Gig Performer has an audio file player plugin that supports 8 tracks (wav, aif, flac, mp3, etc) that can be played individually or in combination and looped. And since it's implemented as a plugin, you can just create more instances if you need more than 8 tracks. (No time stretching yet)

Gig Performer has a MIDI file player plugin that can load up to 128 SMF songs and you can mute or re-channelize individual tracks (format 1 files) of each song and route them to different plugins.

You can't record your audio or MIDI tracks inside Gig Performer but if you're wanting to use your own, then you can of course just export such files from your DAW. By the way, you can get really sneaky with MIDI files since you can create tracks with MIDI messages that can control other aspects of Gig Performer itself.

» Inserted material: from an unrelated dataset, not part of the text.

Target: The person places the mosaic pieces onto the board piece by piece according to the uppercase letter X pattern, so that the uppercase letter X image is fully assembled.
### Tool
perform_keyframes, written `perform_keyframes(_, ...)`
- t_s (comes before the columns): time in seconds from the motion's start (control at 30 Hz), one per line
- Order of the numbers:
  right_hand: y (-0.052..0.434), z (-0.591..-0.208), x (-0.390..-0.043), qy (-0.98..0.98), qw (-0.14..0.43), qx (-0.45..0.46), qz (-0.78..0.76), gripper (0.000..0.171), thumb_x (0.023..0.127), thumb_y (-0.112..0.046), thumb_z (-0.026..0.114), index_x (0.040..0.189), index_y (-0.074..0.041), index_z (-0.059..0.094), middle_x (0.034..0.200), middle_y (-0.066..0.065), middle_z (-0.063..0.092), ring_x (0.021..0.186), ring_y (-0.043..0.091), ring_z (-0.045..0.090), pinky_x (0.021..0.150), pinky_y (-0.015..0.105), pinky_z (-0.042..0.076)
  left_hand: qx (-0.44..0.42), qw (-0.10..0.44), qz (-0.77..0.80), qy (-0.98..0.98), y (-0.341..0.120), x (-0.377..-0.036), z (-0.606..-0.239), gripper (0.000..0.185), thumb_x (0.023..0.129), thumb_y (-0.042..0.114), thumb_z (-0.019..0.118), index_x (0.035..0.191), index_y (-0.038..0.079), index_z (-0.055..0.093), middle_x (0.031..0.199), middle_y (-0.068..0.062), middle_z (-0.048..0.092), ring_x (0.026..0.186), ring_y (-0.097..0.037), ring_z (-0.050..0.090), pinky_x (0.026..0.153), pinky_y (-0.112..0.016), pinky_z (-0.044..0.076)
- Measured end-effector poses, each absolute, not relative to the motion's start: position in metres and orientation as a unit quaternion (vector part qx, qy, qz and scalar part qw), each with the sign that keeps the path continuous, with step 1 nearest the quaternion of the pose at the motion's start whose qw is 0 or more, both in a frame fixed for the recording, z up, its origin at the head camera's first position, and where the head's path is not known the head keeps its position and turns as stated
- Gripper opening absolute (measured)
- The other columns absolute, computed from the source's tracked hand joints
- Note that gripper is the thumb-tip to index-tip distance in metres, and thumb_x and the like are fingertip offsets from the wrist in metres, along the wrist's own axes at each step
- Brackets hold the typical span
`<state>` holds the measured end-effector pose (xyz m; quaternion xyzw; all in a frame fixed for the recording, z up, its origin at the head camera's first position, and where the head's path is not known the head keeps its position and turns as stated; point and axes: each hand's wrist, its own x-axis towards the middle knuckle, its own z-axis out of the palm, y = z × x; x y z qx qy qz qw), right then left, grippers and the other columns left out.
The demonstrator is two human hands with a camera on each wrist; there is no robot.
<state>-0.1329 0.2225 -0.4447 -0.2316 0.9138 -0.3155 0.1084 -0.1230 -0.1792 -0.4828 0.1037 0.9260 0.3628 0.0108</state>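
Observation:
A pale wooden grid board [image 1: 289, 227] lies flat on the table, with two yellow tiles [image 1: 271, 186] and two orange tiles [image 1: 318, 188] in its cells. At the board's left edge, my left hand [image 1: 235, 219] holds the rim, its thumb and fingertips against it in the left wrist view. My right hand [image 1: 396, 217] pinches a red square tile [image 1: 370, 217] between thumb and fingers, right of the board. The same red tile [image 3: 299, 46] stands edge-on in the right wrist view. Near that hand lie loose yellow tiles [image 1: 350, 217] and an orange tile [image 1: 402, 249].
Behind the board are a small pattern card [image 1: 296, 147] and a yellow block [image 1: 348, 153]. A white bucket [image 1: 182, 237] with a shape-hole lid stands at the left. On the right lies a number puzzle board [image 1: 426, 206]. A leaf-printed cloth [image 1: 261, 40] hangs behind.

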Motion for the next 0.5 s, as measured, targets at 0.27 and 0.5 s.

I'm not sure what you mean by "non-linear" and "non-standard mixer" but if you're talking about GP's visual routing of plugins as an alternative paradigm to channel strips, you'll find that in fact it's much easier to do routing (including traditional inserts and sends and combinations) as you don't have to be concerned with aux channels, bus channels, etc. One of our guitar users provided a very nice example of this on our blog (https://gigperformer.com/gig-performer- ... strip-way/)


(Disclaimer, I'm one of the GP developers)
Deskew: Thank you so much for speaking in!